Member of the Austin City Council
- In office 1977–1981

Personal details
- Born: Carlton Lee Cooke 1944 (age 81–82) Marion, Alabama, U.S.
- Party: Republican
- Children: 1
- Education: Louisiana Tech University (BA)

Military service
- Branch/service: United States Air Force
- Rank: Captain
- War: Vietnam War
- Awards: Bronze Star Medal

= Lee Cooke =

American politician and businessman

Carlton Lee Cooke (born 1944) is an American politician and businessman who served as the 52nd mayor of Austin from 1988 to 1991. A member of the Republican Party, Cooke was described by The Austin Chronicle as a "business-booster". As of 2025, Cooke is the last Republican mayor of Austin.

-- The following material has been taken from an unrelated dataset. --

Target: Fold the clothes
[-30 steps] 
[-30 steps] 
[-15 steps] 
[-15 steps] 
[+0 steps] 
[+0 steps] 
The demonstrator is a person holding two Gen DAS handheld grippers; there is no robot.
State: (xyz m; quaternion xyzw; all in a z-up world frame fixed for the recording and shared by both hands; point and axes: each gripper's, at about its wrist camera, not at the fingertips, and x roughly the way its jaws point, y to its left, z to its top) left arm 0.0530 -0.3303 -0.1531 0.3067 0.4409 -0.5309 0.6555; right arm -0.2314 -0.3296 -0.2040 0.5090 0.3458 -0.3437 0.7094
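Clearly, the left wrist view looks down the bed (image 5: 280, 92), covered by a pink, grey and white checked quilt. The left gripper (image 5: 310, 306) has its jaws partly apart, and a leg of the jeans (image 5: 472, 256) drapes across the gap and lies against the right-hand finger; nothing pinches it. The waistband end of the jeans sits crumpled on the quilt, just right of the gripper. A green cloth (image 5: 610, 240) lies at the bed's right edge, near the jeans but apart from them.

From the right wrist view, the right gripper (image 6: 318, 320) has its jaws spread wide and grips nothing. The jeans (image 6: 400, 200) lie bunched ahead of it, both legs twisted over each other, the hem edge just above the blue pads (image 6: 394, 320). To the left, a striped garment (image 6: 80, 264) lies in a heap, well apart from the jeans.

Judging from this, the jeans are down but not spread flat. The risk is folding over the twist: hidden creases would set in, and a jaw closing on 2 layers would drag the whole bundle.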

== Education and career ==
After initially attending the University of Hawaii, Cooke received a BA from Louisiana Tech University in 1966.

Cooke served as an Air Force intelligence officer during the Vietnam War and received the Bronze Star Medal. He is a former employee of the Texas Instruments from 1972 to 1983. Cooke served on Austin City Council for two terms from 1977 until 1981 leading the modern plan which revitalized downtown. Describing himself as a "conservative businessman", Cooke's highlights included a new convention center, expansion by Motorola (NXP), IBM and AMD, the approval of 44 miles of freeway, refocus location of the airport to the closing Bergstrom AFB site and creation of the Austin Technology Incubator during his tenure as mayor.

He was President/CEO of the Greater Austin Chamber of Commerce from 1983 to 1987. During his tenure, a new strategy for a more diverse economy with emphasis on technology research, software development, music-film-conventions in addition to government, education and services was adopted.